**Your objective**
The material below contains a line with "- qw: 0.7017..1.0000" and a line with "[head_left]". Copy exactly those two lines and all lines between them.

····················

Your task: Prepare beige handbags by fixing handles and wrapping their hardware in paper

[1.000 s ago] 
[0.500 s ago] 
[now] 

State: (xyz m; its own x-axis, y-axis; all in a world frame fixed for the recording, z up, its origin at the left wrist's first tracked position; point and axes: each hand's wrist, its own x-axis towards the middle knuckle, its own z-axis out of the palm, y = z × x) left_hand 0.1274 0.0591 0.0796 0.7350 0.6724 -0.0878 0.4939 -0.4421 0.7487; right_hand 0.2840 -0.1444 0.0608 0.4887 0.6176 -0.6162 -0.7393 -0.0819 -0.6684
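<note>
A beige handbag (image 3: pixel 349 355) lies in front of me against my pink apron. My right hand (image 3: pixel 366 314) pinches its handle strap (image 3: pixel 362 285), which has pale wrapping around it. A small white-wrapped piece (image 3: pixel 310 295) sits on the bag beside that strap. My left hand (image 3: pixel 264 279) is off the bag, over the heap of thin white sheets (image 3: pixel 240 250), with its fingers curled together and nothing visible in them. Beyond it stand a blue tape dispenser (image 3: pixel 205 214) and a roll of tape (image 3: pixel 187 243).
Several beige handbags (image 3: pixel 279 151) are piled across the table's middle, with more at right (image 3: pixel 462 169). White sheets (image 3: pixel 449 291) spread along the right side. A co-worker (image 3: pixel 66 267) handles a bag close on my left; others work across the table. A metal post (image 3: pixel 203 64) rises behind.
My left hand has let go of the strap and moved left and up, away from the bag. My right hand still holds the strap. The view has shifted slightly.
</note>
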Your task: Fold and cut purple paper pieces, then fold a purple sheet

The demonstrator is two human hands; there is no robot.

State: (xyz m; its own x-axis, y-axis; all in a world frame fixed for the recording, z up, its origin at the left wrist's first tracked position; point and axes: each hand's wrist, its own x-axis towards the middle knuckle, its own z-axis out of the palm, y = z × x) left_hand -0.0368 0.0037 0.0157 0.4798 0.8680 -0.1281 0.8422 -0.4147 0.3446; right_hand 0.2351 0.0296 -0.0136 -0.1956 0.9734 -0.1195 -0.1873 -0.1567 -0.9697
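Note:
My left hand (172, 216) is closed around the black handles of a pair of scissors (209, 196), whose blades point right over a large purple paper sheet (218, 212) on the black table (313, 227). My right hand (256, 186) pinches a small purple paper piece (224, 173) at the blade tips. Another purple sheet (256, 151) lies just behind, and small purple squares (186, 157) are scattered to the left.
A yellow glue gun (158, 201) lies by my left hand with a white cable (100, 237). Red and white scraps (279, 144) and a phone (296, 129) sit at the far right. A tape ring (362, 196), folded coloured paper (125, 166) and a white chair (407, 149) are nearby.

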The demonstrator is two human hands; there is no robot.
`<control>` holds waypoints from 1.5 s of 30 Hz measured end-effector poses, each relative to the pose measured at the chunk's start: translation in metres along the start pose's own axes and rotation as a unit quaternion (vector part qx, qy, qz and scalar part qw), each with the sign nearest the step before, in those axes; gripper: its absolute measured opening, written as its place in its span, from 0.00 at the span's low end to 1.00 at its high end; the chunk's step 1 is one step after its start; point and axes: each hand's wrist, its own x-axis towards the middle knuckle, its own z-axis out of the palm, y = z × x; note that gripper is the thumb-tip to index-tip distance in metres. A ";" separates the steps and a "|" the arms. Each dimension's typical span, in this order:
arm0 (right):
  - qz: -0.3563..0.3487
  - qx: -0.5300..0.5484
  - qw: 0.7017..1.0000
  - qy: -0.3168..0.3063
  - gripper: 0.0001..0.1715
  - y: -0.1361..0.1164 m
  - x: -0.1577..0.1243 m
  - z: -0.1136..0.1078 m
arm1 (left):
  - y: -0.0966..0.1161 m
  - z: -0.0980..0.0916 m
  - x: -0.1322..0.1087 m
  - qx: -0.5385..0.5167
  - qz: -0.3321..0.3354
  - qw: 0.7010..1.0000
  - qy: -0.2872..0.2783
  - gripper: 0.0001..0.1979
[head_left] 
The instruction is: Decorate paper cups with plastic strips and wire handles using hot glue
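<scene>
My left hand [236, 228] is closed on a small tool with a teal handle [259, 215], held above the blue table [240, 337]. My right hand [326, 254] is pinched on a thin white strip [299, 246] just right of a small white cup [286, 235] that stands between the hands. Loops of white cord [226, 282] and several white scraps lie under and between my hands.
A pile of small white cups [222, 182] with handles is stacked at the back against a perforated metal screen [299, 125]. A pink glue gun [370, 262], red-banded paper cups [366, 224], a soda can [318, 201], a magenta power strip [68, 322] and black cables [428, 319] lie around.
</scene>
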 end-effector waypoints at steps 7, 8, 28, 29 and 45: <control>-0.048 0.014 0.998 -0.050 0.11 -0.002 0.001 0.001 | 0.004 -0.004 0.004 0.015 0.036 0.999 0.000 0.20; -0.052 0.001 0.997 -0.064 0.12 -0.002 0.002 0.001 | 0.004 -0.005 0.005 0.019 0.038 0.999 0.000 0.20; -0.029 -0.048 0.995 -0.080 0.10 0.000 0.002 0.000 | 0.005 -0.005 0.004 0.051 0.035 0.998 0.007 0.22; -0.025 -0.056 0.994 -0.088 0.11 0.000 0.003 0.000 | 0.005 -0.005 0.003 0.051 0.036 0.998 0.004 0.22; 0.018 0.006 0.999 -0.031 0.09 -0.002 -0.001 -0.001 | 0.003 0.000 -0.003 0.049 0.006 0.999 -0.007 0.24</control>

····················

**Answer box**
  - qw: 0.7017..1.0000
  - qy: -0.3168..0.3063
  - gripper: 0.0001..0.1715
  - y: -0.1361..0.1164 m
  - x: -0.1577..0.1243 m
  - z: -0.1136..0.1078 m
arm1 (left):
  - y: -0.0966..0.1161 m
  - z: -0.0980..0.0916 m
  - x: -0.1322..0.1087 m
  - qx: -0.5385..0.5167
  - qz: -0.3321..0.3354
  - qw: 0.7010..1.0000
  - qy: -0.2872..0.2783
  - gripper: 0.0001..0.1979
[head_left] 

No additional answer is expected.